Page 369 - IC38 GENERAL INSURANCE
P. 369

4. Moral hazard

Moral hazard could arise in the following ways:

    a) Dishonesty

    An extreme example of bad moral hazard is that an insured taking insurance
    with deliberate intention of creating or making a loss to collect a claim.
    Even, an honest insured may be tempted to stage a loss, if he happens to be
    in financial difficulties.

    b) Carelessness

    Indifference towards loss is an example of carelessness. Because of the
    existence of insurance, the insured may tend to adopt a careless attitude
    towards the insured property.

    If the insured does not take the same care of the property as a prudent and
    reasonable man would if he were uninsured the moral hazard is
    unsatisfactory.

    c) Industrial relations

    Employer-employee relationship may involve an element of bad moral
    hazard.

    d) Wrong claims

    This kind of moral hazard arises when claims occur. An insured may not
    deliberately bring about a loss but once a loss occurs, he would attempt to
    demand unreasonably high amount of compensation, in total disregard of
    the principle of indemnity.

Example

Examples of such moral hazard arise in personal accident insurance, where the
claimant would tend to prolong his period of disablement in order to obtain
more benefits of insurance than is justified by the nature of injury.

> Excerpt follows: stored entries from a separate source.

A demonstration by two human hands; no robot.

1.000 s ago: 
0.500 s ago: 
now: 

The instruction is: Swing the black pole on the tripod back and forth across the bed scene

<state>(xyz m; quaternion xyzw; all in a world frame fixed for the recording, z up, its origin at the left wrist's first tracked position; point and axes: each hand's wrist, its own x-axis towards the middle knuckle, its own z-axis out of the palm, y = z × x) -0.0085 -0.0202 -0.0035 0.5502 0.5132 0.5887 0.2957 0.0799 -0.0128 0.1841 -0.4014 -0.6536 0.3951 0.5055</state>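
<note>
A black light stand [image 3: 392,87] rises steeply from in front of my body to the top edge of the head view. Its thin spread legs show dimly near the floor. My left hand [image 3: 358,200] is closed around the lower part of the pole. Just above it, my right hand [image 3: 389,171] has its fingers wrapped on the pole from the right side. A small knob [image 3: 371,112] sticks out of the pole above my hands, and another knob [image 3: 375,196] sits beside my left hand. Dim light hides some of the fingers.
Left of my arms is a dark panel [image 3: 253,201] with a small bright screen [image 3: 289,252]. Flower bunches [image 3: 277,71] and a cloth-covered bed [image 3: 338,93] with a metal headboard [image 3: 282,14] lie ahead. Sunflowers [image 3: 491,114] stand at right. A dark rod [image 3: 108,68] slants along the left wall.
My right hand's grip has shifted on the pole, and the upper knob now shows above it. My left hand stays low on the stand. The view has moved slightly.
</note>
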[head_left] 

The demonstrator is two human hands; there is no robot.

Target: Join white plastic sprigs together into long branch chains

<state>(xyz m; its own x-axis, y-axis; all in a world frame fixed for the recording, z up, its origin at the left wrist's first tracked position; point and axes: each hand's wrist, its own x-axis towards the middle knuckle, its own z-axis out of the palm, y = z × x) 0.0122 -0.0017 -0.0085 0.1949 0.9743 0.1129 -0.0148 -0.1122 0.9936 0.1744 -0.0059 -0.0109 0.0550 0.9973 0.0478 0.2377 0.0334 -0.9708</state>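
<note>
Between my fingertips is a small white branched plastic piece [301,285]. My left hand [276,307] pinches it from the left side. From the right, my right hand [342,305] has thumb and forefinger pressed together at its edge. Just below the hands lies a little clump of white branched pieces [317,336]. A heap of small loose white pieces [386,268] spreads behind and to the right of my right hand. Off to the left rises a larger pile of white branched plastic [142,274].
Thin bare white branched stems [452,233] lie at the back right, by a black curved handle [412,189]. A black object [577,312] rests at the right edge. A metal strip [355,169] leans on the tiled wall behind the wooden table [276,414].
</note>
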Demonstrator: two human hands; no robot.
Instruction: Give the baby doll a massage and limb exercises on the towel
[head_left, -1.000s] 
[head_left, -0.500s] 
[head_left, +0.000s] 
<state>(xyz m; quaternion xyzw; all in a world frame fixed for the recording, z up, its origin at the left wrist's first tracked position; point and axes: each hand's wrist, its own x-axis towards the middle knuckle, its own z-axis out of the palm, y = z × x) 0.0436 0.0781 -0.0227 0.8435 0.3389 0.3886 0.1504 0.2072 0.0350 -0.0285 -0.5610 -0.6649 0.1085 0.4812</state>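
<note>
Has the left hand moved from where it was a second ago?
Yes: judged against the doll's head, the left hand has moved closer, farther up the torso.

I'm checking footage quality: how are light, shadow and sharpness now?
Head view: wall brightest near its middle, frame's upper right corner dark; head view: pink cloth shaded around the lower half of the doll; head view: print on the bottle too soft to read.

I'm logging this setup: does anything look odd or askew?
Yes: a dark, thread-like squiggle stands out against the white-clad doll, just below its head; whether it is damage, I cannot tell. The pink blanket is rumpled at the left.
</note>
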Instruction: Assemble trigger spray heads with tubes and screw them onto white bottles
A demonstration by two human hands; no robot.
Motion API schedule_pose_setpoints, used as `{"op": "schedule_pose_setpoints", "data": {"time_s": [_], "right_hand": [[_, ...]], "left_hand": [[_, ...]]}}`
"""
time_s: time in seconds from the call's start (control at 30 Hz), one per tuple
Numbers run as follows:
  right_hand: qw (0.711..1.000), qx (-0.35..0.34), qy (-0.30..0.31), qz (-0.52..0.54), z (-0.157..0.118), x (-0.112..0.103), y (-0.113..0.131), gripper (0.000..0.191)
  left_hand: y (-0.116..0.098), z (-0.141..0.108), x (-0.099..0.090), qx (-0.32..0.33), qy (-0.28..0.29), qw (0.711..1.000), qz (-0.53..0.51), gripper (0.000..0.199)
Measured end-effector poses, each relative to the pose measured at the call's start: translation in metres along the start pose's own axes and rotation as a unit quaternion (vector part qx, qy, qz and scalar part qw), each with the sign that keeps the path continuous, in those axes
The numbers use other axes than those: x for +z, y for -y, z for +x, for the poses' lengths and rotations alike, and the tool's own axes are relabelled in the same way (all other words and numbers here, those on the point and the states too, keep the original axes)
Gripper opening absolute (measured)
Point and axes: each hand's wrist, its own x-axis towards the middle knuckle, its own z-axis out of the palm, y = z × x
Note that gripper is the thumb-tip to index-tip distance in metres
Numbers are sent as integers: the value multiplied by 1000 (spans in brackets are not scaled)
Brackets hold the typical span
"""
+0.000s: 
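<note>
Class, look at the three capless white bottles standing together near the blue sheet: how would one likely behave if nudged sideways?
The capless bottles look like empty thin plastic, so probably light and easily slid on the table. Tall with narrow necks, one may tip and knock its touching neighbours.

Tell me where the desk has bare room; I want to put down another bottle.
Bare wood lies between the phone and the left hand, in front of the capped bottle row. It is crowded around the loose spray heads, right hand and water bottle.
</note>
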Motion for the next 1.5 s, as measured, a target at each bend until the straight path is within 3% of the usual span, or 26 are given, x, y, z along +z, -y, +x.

In motor claims such a hazard would arise when the insured unreasonably insists
on replacement of new parts whereas the damage could be satisfactorily
repaired or attempts to carry out certain repairs or replacements which are not
related to accidental damage.

Moral hazard can be reduced using the mechanisms of co-payment, deductible,
sub-limits and offering incentives like no-claim bonus in health insurance.